Shifting Organizational Patterns: How To Adapt?

In the broadest sense of the term, organizational patterns don't really shift all that often. Only consider how long societies organized much of their daily work around the seasons. Indeed, the shift away from seasonality was a gradual one, as people came to organize (their most) time consuming activities around common institutional patterns. However, something important about these more recent forms of organization, is beginning to change as well. Perhaps in the new century, remaining seasonal patterns will hold to a greater extent, than the twentieth century routine of arriving to and from work at essentially the same time.

Part of what is driving organizational shifts, are the ways in which product generation are changing. Even before the Great Recession, corporate voices were voicing not so subtle hints, that organizational patterns would need to once again converge with individual resource capacity. Often, it was stressed that people would need to become entrepreneurs of their own abilities. However, one problem regarding this need, was the fact that many forms of arbitrage had already organized for centralized economic activity, which had also generated an incomplete form of marketplace.

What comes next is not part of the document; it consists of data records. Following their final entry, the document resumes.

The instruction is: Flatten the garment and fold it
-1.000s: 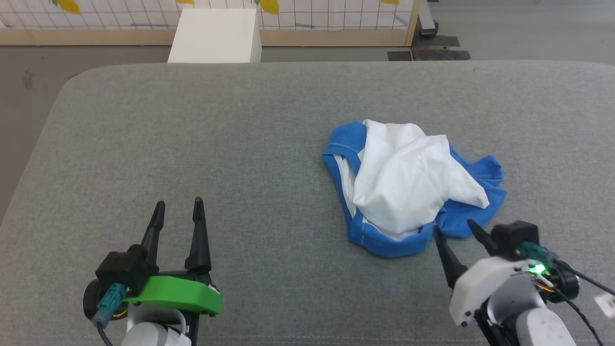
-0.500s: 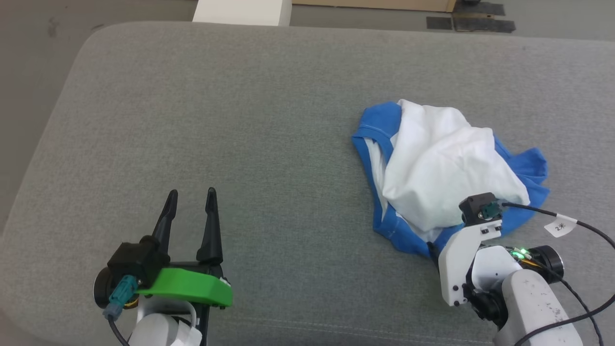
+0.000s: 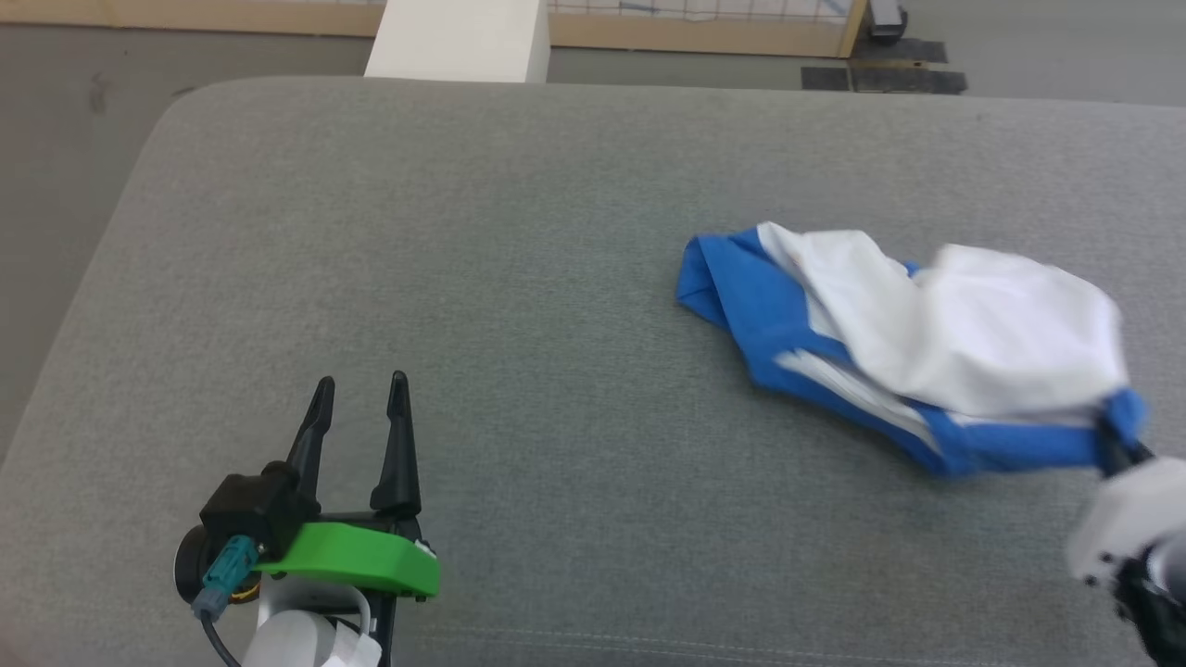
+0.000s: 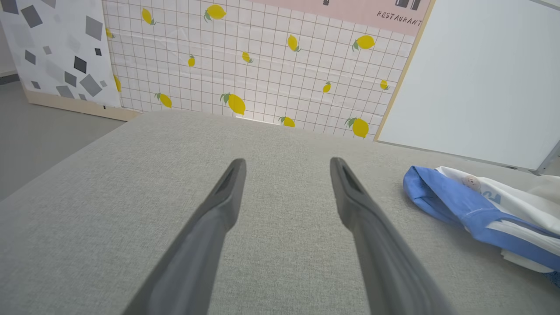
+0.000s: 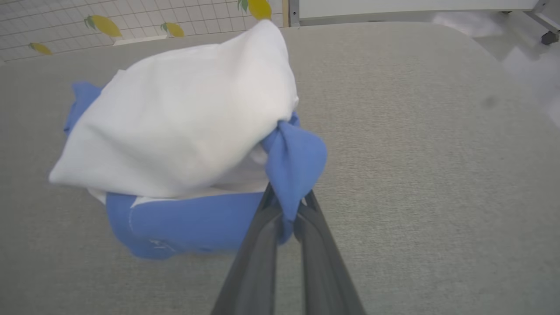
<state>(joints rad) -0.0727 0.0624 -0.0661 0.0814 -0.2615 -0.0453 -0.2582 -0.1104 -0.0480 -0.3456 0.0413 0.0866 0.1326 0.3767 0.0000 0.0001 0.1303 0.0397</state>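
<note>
from the head we look steeply down on the grey cushion [image 3: 556, 232], left gripper [image 3: 361, 380] at lower left, garment [image 3: 927, 352] at far right. from the left wrist we sit low, skimming the cushion toward the lemon-print wall [image 4: 262, 65], the garment at our right edge. from the right wrist we look along the right gripper [image 5: 288, 197], very near the garment. all views share cushion and garment.

open cushion [image 3: 519, 278] left, garment [image 3: 927, 352] heaped right
</note>
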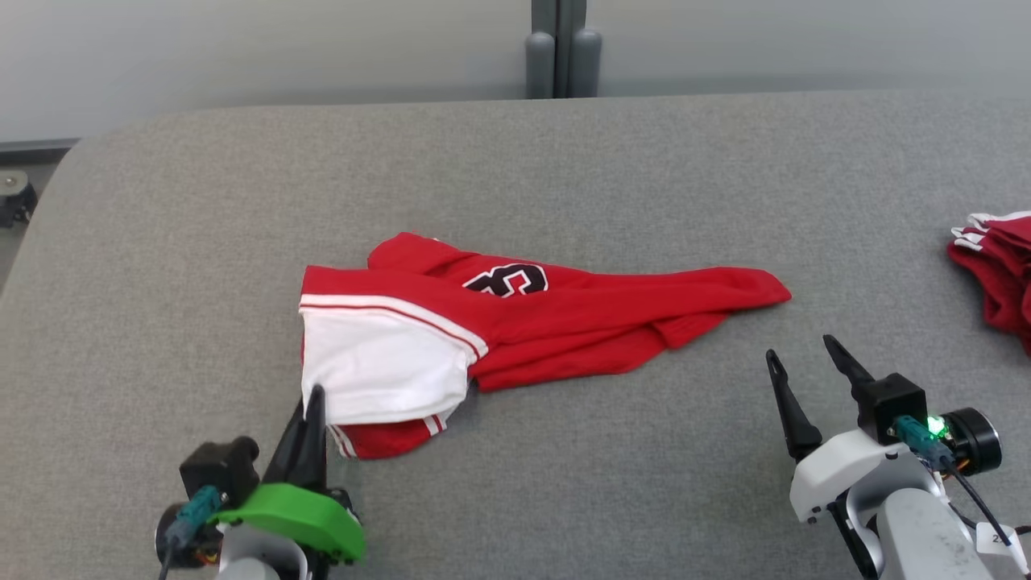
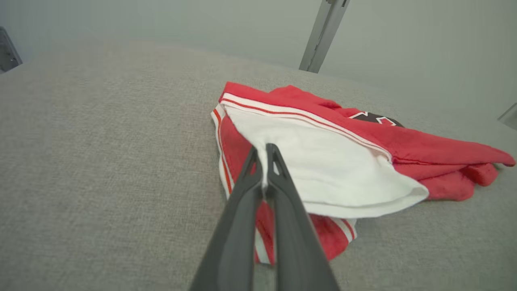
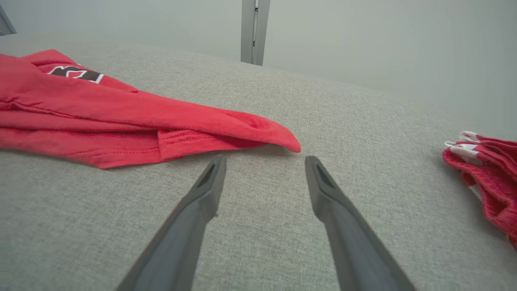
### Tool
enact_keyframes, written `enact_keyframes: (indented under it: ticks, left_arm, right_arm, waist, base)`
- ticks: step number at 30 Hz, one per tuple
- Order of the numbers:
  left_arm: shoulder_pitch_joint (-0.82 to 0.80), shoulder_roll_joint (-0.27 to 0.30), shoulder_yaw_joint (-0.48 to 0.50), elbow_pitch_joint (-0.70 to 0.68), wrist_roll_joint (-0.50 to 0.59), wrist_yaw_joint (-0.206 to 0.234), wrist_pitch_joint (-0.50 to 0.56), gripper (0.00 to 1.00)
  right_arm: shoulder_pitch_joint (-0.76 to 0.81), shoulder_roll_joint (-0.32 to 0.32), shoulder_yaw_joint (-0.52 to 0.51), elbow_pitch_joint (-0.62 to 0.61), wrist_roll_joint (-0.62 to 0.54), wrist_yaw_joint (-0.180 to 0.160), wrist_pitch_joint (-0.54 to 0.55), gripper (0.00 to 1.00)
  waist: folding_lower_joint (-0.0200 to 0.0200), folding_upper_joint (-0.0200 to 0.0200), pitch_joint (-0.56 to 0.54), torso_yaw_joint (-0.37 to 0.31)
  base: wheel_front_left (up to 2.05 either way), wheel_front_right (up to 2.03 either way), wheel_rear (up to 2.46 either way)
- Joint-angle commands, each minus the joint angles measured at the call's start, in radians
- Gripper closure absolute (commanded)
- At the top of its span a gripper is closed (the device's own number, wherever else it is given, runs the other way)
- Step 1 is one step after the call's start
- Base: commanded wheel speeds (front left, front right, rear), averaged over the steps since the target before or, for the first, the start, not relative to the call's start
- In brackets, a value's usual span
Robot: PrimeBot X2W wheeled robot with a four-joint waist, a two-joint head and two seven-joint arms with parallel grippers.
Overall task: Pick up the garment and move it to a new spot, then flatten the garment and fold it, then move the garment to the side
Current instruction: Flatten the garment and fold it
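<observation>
The garment (image 1: 523, 322), a red jersey with white trim and a black-and-white print, lies crumpled near the middle of the grey table (image 1: 564, 161), one long red point stretched out toward the robot's right. At its left end a white panel (image 2: 331, 161) is turned up over the red cloth. The left claw (image 1: 312, 399) meets the near edge of that panel, its two dark fingers pressed together with a fold of the white cloth pinched between the tips – a closed grip on the garment, low at the table. The right claw (image 1: 801, 347) sits apart from the cloth, just short of the garment's red point, its fingers spread wide and holding nothing, with bare table between them. Well off to the right, at the table's edge, lies a pile of red cloth (image 1: 999, 266) with white bands.
</observation>
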Motion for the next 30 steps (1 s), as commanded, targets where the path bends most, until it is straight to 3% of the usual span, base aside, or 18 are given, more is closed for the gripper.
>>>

Prior to the Great Recession, the idea of entrepreneurial adaptation wasn't quite so unsettling. Indeed, younger individuals were looking forward to the challenge, hence were beginning to orient their education towards this goal. Only as it became apparent that business start ups had been on a gradual decline, did those expectations wane. And where full time employment had otherwise once been the norm, gig economies sprang up in prosperous regions, to fill in some of the missing employment gaps.

Is it possible to generate new forms of relative permanency, out of today's changed economic circumstance? Hopefully, yes. But in some instances, not on terms that are recognizable as present day benefits or entitlements. Entrepreneurial activity is needed at local levels - particularly for knowledge based services - but everyone still needs a recognizable group context in which this could occur.

Further, time value needs recognition as product in its own right - a process which would also require a certain degree of psychological adjustment. For decades, individuals have been given the message that product definition for time value, was something which mostly existed outside of their own personal domain. Not only would knowledge use systems represent exploration in a monetary sense, but also in a social and psychological sense.

Local corporations could generate a different balance between flexibility and permanency, part of which would mean less need for alarm clocks in the morning. In place of 9 to 5 commitments, the services formation of knowledge use systems, would take place in spontaneous organizational patterns. By making working environments multi purpose and - in many instances - suitable for walkability, local living and working densities would not contain the traffic jams, that are associated with transportation in spread out densities.

In all likelihood, a compensated thirty hour work week would be the best strategy for all concerned. Individuals would enter this "full time" work setting, once they become sufficiently comfortable with basic studies and are ready to branch out into more personal forms of educational endeavor. Set aside time for vacation and personal needs would occur at the outset of a given year's work schedule, with a certain degree of time allowed each week for the spontaneous work needs which arise on an ongoing basis.

What happens when individuals are not able to match 30 hours in a given week, and they want to be able to do so, in order to smooth time availability at a later point in their year schedule? These would be the moments when individuals could "donate" time (both would still be compensated) to those who are currently unable - for whatever reason - to provide matched time to the person who initiates the interaction. For the most part these would likely be circumstance of illness and related forms of incapacity. Even those who suffer ongoing conditions, nonetheless have many time frames that they are able to economically participate.

Through knowledge use systems, individuals would be able to keep organizational capacity in balance with the desire to explore their world. This form of desire is of course stronger at various points in one's lifetime, which don't necessarily correspond with twentieth century expected patterns of work and retirement.